» Instructions for the task
Check every line of the material below for the string "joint", and return the ones that have it.
—————
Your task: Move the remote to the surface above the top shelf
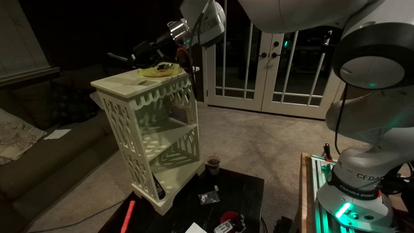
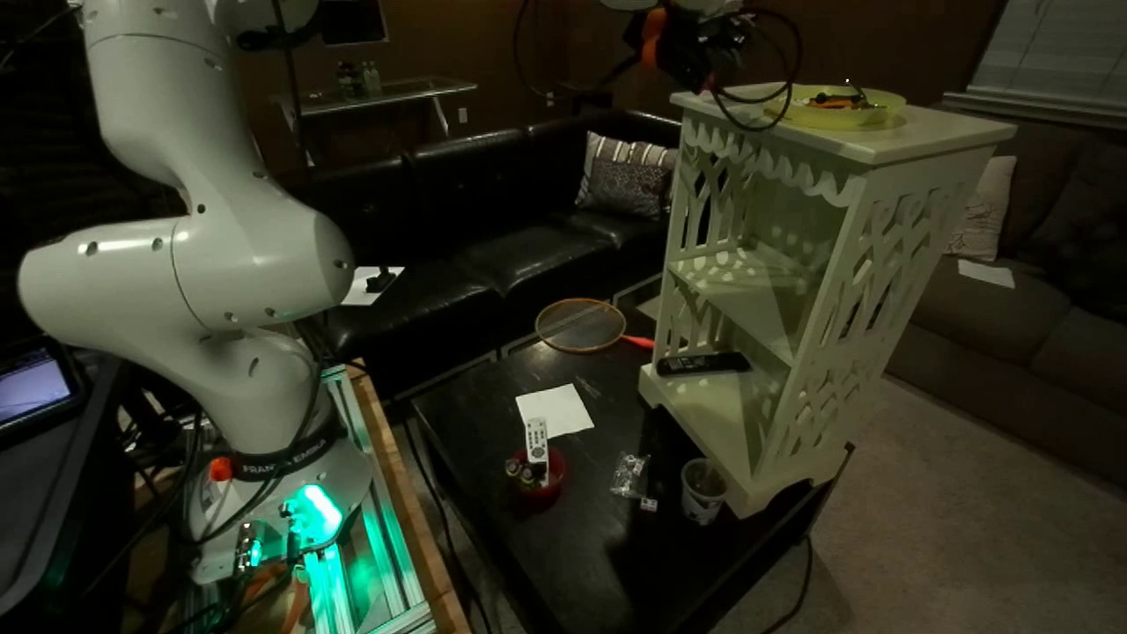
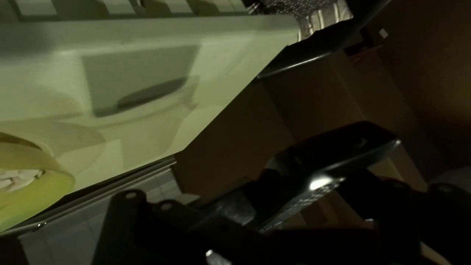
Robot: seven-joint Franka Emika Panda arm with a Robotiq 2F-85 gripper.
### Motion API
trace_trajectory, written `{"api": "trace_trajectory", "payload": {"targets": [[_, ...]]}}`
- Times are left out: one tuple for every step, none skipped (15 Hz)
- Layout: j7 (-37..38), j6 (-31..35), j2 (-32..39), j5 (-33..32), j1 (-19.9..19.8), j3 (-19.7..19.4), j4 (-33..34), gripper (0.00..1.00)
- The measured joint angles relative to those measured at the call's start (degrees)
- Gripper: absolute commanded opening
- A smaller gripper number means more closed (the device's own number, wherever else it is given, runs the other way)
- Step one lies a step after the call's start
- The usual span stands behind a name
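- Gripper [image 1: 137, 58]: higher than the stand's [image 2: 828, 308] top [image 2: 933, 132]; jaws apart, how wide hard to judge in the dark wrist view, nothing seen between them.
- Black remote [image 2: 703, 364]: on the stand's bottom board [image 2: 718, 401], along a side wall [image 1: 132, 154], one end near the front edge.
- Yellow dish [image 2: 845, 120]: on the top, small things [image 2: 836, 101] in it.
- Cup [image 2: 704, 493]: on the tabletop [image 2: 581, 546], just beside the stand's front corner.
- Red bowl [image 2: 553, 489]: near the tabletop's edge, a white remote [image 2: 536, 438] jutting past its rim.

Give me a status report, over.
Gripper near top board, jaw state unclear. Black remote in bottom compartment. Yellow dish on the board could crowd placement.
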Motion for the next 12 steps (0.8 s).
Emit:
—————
» Task answer
Robot: seven-joint Franka Emika Panda arm with a Robotiq 2F-85 gripper.
- The measured joint angles relative to those measured at the call's start (degrees)

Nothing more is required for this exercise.